He tenido siempre muy claro que la palabra tiene un gran poder transformador, como lo acreditan tantas obras de pensadores que han inspirado grandes movimientos sociales y políticos, a veces para bien, a veces para mal. Y, hasta donde me alcanza la memoria biográfica, recuerdo haber sido siempre muy precavido a la hora de escoger las lecturas. De esta forma, como todos, he ido formando mi propio criterio. A ello se une el escaso tiempo de que dispongo, lo que invita a ser muy selectivo.
Uno de los libros más peligrosos en este sentido son los Evangelios. Se comprende que mucha gente tenga reparos en leerlos porque su palabra tiene una fuerza especial (sobrenatural, para los católicos) y, aunque fueron escritos hace veinte siglos, conservan una insospechada actualidad. Yo procuro leerlos unos minutos cada día y no deja de maravillarme la capacidad que tienen para iluminar aspectos de mi día a día.
Leía hace poco el pasaje de las negaciones de Pedro. El apóstol por excelencia, el impulsivo, impetuoso e incondicional Pedro, el que sale siempre en defensa de Jesús, el guardaespaldas del maestro, a la hora de la verdad, se acongoja como el que más y le niega tres veces seguidas.
De pronto, cuando lees por enésima vez la escena, caes en la cuenta de una circunstancia que te había pasado desapercibida y que, de diferentes maneras, se recoge en los cuatro evangelios, lo que no es tan frecuente. Cuando apresaron a Jesús, “Pedro le seguía de lejos”, dicen, lacónicamente, Lucas y Marcos; a lo que Juan y Mateo añaden que, cuando llegaron a casa del sumo sacerdote, Pedro se quedó fuera, mientras que Juan, el más joven de los discípulos y único del que tenemos constancia que se mantuvo firme al pie de la Cruz, entró con Jesús.
Esta es una tentación que nos acecha a todos. “Seguir de lejos” a quienes más amamos. Es decir, disimular o evitar manifestar nuestra verdadera situación o convicciones personales en momentos o entornos en que percibimos pueden no ser bien entendidas: “Bueno, después del comentario de este, aquí, en este ambiente tan cool y alternativo, mejor no voy a comentar nada de que soy padre de siete hijos. Me limitaré a hablar de temas impersonales”.
Lo primero que hemos de mostrar en cualquier relación y a la primera oportunidad, para que nos ubiquen desde el principio en nuestra propia realidad, es nuestra condición familiar.
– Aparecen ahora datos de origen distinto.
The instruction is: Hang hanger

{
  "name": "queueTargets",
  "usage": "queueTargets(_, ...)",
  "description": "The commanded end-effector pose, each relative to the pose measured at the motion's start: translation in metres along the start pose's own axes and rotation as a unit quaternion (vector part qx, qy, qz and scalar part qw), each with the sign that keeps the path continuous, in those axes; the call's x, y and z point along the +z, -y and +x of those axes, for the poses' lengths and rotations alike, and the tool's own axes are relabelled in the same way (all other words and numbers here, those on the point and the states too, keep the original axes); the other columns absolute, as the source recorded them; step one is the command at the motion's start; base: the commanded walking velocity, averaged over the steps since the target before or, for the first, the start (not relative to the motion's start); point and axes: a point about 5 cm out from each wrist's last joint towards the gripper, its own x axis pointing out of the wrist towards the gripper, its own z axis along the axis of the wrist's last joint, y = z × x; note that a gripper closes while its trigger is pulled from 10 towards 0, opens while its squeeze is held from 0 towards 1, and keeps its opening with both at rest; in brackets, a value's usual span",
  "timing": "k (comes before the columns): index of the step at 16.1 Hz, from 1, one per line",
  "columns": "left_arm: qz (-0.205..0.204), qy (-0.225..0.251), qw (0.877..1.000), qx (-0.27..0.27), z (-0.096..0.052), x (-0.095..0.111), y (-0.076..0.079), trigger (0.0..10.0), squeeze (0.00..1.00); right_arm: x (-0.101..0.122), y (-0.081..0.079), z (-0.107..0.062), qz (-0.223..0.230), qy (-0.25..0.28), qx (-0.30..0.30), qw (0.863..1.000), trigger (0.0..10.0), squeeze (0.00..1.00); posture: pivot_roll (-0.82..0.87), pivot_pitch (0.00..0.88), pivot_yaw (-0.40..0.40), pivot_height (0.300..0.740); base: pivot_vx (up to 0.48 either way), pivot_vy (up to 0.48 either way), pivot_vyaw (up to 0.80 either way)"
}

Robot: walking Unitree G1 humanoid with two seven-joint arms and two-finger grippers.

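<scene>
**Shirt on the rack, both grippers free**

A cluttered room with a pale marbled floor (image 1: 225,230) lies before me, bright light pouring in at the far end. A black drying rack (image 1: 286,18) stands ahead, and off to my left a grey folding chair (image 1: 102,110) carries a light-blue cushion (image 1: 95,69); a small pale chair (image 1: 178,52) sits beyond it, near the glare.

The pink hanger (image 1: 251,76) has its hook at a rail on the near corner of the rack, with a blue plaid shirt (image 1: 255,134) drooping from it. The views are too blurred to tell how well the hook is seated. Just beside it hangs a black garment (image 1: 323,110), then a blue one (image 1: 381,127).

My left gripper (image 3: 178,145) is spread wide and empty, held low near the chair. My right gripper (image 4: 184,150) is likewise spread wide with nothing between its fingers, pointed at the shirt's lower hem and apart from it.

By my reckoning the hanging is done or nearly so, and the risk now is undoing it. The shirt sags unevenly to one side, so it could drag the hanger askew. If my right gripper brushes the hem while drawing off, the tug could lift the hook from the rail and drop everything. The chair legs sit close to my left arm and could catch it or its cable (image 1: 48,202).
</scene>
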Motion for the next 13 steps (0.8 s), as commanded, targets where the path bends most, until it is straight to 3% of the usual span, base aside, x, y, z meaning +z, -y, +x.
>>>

Lo segundo, si se da el caso, es mostrar las fotos de nuestra familia, empezando por la de nuestra mujer o marido, por supuesto (bueno, si hay nietos, se puede hacer una excepción), para que vean que la llevamos bien incrustada en el corazón y es lo primero que nos sale porque forma ya parte de nuestra identidad y sin ella ya nos somos nosotros mismos.
Si “seguimos de lejos” a nuestra familia, si no la llevamos permanentemente con nosotros, si no entramos con ella en todas partes, aunque sea la “casa del sumo sacerdote”, donde sabemos a ciencia cierta que no va a ser bien recibida, nos sucederá como a Pedro, que llegará un momento, una tesitura o una circunstancia en que, por vanidad, por cobardía o por una malentendida prudencia, sucumbiremos a la tentación de ocultarla. Y, claro, nuestros interlocutores pueden entonces pensar que nuestra familia no es tan importante para nosotros y proponernos planes que no nos corresponden y nos van alejando paulatinamente de ella.
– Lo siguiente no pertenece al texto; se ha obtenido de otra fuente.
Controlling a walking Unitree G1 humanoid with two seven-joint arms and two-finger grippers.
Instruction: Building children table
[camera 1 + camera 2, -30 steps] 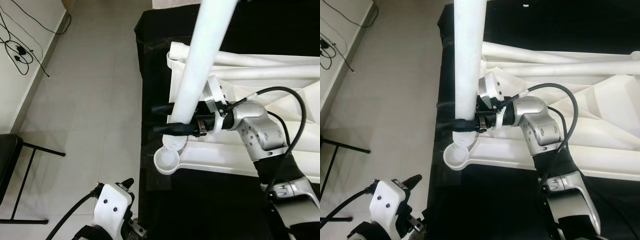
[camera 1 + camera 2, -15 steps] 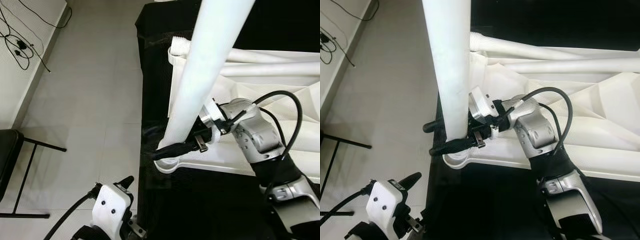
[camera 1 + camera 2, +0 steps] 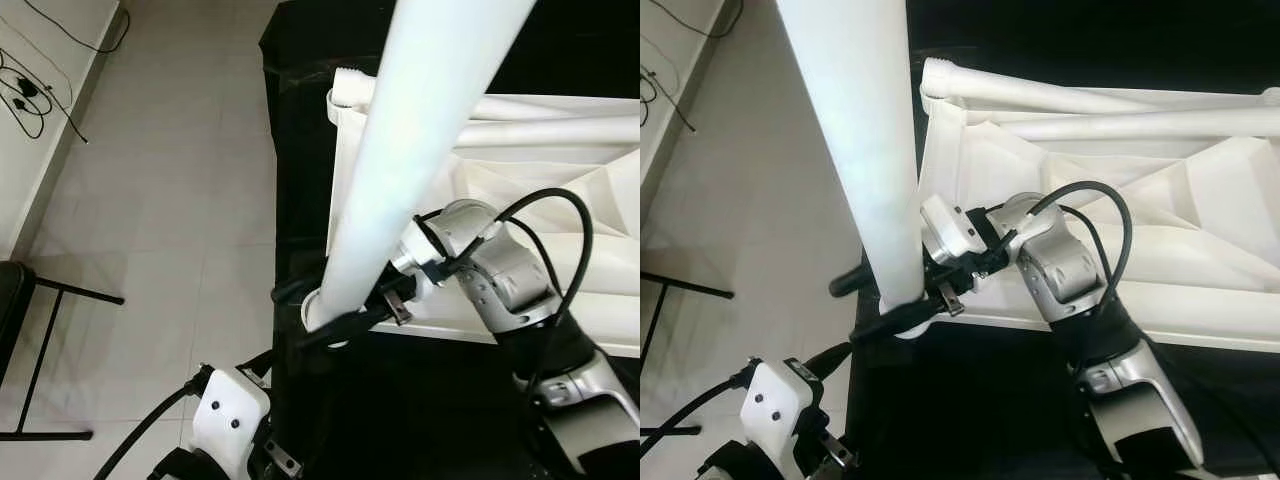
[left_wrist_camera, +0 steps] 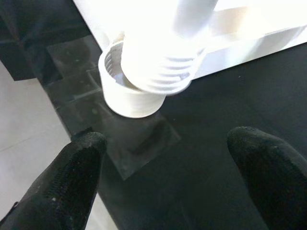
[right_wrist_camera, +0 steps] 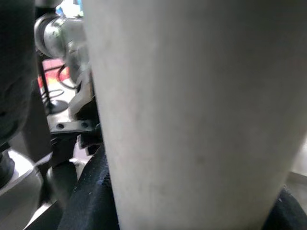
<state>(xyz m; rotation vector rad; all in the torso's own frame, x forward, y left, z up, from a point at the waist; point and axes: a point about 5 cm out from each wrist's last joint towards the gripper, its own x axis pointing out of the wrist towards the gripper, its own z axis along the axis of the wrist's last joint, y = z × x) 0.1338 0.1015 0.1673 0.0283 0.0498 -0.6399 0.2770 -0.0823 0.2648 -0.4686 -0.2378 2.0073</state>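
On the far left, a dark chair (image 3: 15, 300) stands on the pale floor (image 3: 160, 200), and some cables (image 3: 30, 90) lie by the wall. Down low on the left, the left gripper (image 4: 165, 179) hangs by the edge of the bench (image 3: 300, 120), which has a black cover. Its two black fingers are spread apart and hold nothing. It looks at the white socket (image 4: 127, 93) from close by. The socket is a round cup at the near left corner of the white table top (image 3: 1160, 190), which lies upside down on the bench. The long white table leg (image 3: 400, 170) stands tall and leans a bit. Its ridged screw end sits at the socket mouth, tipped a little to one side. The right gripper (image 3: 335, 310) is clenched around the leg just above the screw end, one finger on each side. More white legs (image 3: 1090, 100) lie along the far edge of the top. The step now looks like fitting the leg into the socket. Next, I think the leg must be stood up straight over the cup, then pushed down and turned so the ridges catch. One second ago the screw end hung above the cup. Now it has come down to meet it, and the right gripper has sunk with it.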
Hace años trabajé en un despacho de abogados bastante grande y, cuando me presentaron al socio director del despacho, le dijeron que yo tenía tres hijos (solo tres de los siete que finalmente tuvimos). Su respuesta fue: “bueno, nadie es perfecto”. Yo era muy joven, acababa de entrar y recibí estoicamente la inoportuna ocurrencia. Pero, a partir de aquel día, cuando me preguntaban cuántos hijos tenía, solía contestar: “por ahora tres (o cuatro o siete, según fuera)”. Así, no le quedaba ninguna duda a mi interlocutor de que se trataba de una decisión consciente.
Y, si caemos en la tentación, nunca es tarde para volver a los nuestros. Pedro lloró amargamente y volvió con más fuerza que nunca. Cada uno verá los planes a los que tiene que renunciar para poder seguir de cerca a su familia. Es mejor prevenir que curar: llorar amargamente es, en efecto, muy curativo, pero es mejor estar siempre cerca, muy cerca de nuestra familia, como Juan lo estuvo de Jesús en la hora amarga de la pasión.